The other church is the St. Therese Chinese Catholic Church on Alexander. Its history shows how the neighborhood has changed over the years. The church once served the area’s Italian residents by performing services in Italian, then in Croatian when it made the transition to a Croatian neighborhood, and now Chinese. Two Chinese lions sit out front and the crucifix behind the altar was donated by Al Capone’s mother.
The Chinese-American Museum of Chicago is located on 23rd Street. This small but modest museum gives an excellent overview of Chinese immigration to the United States and has a nice film presentation about Chinese culture and growing up Chinese in America. A suggested donation of US$5 keeps the museum running. Check the official website for operating hours.
The Dr. Sun Yat-sen Museum on Wentworth is open on Saturdays and Sundays from noon to 5pm. It’s dedicated to the founder of the Chinese Republic and chronicles his time as a boy in Hawaii, the 1911 Chinese Revolution, and his death in 1925.
Chinese Pavilion and Nine Dragon Wall
On the way to the Cermak-Chinatown Red Line station, there’s the Chinese Pavilion and Nine Dragon Wall. The Nine Dragon Wall is one of only three outside of Beijing. Over 500 dragons are represented along with nine larger and more colorful dragons.

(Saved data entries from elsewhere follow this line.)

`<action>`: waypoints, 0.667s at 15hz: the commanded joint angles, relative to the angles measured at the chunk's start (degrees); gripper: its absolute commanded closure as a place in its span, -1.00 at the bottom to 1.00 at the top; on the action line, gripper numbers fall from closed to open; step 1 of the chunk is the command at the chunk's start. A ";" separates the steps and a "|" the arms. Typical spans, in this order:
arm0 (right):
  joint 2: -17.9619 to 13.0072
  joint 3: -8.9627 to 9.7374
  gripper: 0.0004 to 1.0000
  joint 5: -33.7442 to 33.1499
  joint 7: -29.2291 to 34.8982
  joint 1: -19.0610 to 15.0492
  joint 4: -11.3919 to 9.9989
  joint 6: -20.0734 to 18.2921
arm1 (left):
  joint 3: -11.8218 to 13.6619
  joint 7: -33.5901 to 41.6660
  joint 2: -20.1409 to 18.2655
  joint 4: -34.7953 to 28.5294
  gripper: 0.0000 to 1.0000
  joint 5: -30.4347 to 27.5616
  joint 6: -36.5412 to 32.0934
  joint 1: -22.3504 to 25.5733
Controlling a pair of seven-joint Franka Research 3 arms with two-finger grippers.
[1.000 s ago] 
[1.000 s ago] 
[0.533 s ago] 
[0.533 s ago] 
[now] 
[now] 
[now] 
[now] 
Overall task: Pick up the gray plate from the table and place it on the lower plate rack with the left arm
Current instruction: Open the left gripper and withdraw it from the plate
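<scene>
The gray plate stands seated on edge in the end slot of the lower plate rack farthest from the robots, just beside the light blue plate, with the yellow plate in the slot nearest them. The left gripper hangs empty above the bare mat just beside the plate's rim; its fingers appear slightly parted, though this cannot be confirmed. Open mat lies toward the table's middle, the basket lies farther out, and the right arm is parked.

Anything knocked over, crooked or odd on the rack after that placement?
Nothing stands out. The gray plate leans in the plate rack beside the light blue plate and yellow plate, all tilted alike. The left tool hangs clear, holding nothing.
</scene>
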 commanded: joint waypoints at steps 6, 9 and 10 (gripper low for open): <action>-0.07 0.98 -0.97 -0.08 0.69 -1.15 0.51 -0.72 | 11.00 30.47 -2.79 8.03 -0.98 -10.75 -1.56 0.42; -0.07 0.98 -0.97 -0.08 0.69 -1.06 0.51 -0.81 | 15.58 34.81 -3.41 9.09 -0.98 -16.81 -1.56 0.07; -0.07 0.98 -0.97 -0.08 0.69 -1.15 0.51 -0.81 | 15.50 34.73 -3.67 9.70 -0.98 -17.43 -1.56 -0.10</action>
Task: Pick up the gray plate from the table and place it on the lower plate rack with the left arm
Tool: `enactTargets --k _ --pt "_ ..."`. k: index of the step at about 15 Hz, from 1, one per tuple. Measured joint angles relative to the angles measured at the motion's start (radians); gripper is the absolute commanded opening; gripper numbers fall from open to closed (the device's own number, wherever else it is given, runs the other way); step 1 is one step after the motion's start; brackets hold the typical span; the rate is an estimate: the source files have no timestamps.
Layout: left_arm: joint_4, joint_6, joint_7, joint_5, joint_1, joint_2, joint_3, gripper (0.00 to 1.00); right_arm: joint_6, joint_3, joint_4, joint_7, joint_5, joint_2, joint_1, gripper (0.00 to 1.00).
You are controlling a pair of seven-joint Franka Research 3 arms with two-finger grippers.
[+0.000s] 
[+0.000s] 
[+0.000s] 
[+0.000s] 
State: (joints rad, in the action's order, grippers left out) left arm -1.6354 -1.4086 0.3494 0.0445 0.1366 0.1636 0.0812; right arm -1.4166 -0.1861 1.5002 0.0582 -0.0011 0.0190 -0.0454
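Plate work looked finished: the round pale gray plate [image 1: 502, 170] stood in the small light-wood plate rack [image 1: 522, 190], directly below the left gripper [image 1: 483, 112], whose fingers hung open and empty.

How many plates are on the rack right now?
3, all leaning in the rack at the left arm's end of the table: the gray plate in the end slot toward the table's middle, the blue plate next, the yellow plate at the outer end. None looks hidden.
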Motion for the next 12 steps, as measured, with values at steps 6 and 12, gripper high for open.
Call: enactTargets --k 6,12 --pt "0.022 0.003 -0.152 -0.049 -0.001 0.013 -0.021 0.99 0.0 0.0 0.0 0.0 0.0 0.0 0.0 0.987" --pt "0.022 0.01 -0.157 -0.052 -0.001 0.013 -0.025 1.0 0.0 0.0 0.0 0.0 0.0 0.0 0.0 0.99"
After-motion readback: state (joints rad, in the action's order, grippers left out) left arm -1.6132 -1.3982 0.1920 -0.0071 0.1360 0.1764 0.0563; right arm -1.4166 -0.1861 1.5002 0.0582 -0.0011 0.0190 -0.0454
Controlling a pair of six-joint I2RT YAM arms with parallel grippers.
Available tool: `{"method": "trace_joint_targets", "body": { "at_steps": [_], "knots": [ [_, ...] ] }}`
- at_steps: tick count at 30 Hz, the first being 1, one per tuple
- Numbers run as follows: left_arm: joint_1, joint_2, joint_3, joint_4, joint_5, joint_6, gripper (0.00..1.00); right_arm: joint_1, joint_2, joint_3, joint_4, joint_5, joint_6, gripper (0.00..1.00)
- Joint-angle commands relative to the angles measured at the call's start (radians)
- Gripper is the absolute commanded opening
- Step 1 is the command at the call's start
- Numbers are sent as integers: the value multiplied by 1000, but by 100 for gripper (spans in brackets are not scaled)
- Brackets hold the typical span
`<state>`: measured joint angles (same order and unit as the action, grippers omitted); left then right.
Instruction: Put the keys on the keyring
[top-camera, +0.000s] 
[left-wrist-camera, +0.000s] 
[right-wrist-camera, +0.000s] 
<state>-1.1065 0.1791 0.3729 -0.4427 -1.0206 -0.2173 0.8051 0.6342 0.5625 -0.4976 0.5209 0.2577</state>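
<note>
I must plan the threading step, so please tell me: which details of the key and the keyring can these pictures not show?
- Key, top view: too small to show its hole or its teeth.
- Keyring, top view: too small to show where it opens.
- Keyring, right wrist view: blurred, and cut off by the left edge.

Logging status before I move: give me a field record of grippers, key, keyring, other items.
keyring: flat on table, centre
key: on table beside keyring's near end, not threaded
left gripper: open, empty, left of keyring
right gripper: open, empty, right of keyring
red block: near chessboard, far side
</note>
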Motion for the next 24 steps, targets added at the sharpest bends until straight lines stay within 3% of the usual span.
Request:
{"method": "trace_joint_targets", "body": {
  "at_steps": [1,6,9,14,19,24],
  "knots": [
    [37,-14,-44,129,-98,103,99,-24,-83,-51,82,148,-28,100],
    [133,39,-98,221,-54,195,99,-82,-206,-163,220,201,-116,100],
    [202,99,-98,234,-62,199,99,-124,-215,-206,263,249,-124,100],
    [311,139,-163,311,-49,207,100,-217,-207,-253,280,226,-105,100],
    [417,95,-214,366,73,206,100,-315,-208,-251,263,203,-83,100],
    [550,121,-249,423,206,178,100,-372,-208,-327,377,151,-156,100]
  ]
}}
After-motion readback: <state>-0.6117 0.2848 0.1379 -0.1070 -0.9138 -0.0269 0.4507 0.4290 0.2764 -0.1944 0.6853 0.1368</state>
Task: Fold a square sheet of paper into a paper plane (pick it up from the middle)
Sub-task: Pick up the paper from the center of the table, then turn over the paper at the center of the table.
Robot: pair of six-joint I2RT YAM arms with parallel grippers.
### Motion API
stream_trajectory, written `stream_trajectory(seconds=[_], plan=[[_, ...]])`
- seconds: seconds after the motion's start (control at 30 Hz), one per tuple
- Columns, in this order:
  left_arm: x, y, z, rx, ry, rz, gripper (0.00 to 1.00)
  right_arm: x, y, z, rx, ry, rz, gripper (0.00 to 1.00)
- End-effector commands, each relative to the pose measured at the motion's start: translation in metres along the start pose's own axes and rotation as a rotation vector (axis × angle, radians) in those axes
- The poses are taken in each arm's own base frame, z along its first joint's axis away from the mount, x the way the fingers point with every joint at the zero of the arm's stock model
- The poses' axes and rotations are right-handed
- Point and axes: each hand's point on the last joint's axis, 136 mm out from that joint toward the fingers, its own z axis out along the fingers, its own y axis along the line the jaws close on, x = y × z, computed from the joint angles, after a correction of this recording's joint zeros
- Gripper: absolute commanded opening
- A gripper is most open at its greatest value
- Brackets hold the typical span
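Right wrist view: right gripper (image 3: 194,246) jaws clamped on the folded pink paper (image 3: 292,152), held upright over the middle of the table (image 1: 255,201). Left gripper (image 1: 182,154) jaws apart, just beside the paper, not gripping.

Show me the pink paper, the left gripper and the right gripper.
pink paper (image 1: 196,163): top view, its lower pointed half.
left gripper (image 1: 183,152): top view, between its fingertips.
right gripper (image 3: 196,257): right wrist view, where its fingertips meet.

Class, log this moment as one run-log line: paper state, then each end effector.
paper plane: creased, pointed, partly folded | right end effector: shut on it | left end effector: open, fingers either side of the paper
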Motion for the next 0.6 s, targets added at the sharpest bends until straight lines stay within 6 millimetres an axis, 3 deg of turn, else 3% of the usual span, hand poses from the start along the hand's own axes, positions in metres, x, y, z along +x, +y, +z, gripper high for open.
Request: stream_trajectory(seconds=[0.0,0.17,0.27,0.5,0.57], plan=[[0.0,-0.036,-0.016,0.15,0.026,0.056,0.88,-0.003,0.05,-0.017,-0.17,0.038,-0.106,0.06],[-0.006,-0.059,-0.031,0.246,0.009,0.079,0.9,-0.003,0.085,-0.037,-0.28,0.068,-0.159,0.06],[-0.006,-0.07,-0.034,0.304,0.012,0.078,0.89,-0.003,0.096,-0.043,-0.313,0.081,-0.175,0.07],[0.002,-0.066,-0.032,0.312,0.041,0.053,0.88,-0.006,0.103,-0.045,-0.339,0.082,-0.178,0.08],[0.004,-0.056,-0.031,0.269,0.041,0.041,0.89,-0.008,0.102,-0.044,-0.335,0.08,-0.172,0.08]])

Chinese American Veteran’s Memorial
To the west at the corner of Cermak and Archer is the Chinese American Veteran’s Memorial, dedicated to the thousands of Chinese Americans who have served in the United States military.
Along Archer Avenue is Chinatown Square. This modern strip mall was built in 1993 and features a square with statues of zodiac symbols. A mosaic in the square tells of the accomplishments of Chinese immigrants in America and uses over 100,000 hand-cut glass tiles.
Ping Tom Memorial Park
Finally, there’s Ping Tom Memorial Park. It’s a 12 acre park on the banks of the Chicago River, featuring walking trails, a Chinese garden, and pagoda. It opened in 1999 and is named after Ping Tom (1935-1995), a businessman and community leader.
The annual Chicago Dragon Boat Race on the Chicago River takes place in the park. There are also Chinese dragon columns at the entrance to the park. Some columns just like them have been placed at major intersections throughout Chinatown. North of the 18th Street bridge that spans over the park, there are some nice views of the skyline.
Triple Crown Restaurant
For one lunch, I stopped into the Triple Crown Restaurant. They serve dim sum all day, but I opted for a lunch special and had a spicy Mongolian beef. It came with rice and green tea and cost under US$10.
For another lunch, I tried Emperor’s Choice. It was a bit late for lunch and the restaurant was completely empty.
We tried the egg drop soup, egg rolls, and crab rangoon to start. The main course was combo lo mein, with beef, chicken, and shrimp. Everything was delicious and we would go back there again.